TASK ITEM:
Transcription of the full listing is required, character for character.
::::
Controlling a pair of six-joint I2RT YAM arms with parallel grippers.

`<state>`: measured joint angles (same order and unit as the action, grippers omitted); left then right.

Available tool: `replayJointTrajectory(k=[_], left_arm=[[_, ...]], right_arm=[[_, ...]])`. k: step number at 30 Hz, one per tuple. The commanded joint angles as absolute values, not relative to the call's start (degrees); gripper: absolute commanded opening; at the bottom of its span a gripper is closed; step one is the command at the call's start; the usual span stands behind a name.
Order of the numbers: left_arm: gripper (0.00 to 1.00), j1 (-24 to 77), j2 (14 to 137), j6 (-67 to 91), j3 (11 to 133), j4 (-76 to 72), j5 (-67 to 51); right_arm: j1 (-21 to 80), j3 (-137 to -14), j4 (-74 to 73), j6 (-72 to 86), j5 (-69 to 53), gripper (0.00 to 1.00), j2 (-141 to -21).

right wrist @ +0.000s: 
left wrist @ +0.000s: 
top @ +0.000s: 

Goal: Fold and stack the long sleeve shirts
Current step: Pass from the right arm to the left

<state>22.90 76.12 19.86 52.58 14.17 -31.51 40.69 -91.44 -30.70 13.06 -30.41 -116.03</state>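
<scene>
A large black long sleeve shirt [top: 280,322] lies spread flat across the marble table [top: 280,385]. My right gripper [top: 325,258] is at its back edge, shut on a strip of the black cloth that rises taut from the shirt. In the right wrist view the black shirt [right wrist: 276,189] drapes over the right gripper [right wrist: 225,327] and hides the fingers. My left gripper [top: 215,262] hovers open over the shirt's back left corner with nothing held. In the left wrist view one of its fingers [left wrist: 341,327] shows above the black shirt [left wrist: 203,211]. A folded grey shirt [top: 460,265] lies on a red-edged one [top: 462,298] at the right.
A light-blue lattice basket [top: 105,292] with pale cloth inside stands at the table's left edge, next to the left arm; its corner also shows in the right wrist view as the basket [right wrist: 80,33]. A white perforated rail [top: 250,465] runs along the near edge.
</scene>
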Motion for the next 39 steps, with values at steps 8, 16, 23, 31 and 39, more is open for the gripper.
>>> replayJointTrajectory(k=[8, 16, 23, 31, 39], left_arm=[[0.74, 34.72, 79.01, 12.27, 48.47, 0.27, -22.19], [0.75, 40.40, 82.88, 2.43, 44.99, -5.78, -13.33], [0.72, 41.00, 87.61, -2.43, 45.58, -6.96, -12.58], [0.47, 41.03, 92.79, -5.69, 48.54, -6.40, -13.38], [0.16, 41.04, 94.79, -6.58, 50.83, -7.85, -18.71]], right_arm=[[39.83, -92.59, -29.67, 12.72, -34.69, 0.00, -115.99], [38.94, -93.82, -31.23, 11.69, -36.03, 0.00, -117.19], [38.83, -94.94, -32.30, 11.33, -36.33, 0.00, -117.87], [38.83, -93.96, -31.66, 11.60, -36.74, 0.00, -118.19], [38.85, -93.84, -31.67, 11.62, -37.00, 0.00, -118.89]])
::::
WRITTEN RESPONSE:
Controlling a pair of six-joint I2RT YAM arms with parallel grippers.

`<state>`: measured joint angles (same order and unit as the action, grippers omitted); left then right.

Available tool: `replayJointTrajectory(k=[_], left_arm=[[_, ...]], right_arm=[[_, ...]])`. k: step number at 30 Hz, one per tuple. The commanded joint angles as absolute values, not relative to the call's start (degrees); gripper: absolute commanded opening; at the bottom of its span a gripper is closed; step one is the command at the call's start; the usual span stands behind a name.
Order of the numbers: left_arm: gripper (0.00 to 1.00), j1 (-24 to 77), j2 (14 to 137), j6 (-67 to 91), j3 (11 to 133), j4 (-76 to 72), j5 (-67 to 51); right_arm: j1 (-21 to 80), j3 (-137 to -14), j4 (-74 to 73), j6 (-72 to 86), j5 (-69 to 53), gripper (0.00 to 1.00), j2 (-141 to -21).

right wrist @ +0.000s: 
left wrist @ +0.000s: 
top @ +0.000s: 

Goal: Fold and stack the long sleeve shirts
Current step: Pass from the right arm to the left

<state>22.90 76.12 19.86 52.58 14.17 -31.51 40.69 -91.44 -30.70 13.06 -30.41 -116.03</state>
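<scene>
A large black long sleeve shirt [top: 280,322] lies spread flat across the marble table [top: 280,385]. My right gripper [top: 325,258] is at its back edge, shut on a strip of the black cloth that rises taut from the shirt. In the right wrist view the black shirt [right wrist: 276,189] drapes over the right gripper [right wrist: 225,327] and hides the fingers. My left gripper [top: 215,262] hovers open over the shirt's back left corner with nothing held. In the left wrist view one of its fingers [left wrist: 341,327] shows above the black shirt [left wrist: 203,211]. A folded grey shirt [top: 460,265] lies on a red-edged one [top: 462,298] at the right.
A light-blue lattice basket [top: 105,292] with pale cloth inside stands at the table's left edge, next to the left arm; its corner also shows in the right wrist view as the basket [right wrist: 80,33]. A white perforated rail [top: 250,465] runs along the near edge.
</scene>
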Motion for the next 39 steps, with values at steps 8, 16, 23, 31 and 39, more is open for the gripper.
>>> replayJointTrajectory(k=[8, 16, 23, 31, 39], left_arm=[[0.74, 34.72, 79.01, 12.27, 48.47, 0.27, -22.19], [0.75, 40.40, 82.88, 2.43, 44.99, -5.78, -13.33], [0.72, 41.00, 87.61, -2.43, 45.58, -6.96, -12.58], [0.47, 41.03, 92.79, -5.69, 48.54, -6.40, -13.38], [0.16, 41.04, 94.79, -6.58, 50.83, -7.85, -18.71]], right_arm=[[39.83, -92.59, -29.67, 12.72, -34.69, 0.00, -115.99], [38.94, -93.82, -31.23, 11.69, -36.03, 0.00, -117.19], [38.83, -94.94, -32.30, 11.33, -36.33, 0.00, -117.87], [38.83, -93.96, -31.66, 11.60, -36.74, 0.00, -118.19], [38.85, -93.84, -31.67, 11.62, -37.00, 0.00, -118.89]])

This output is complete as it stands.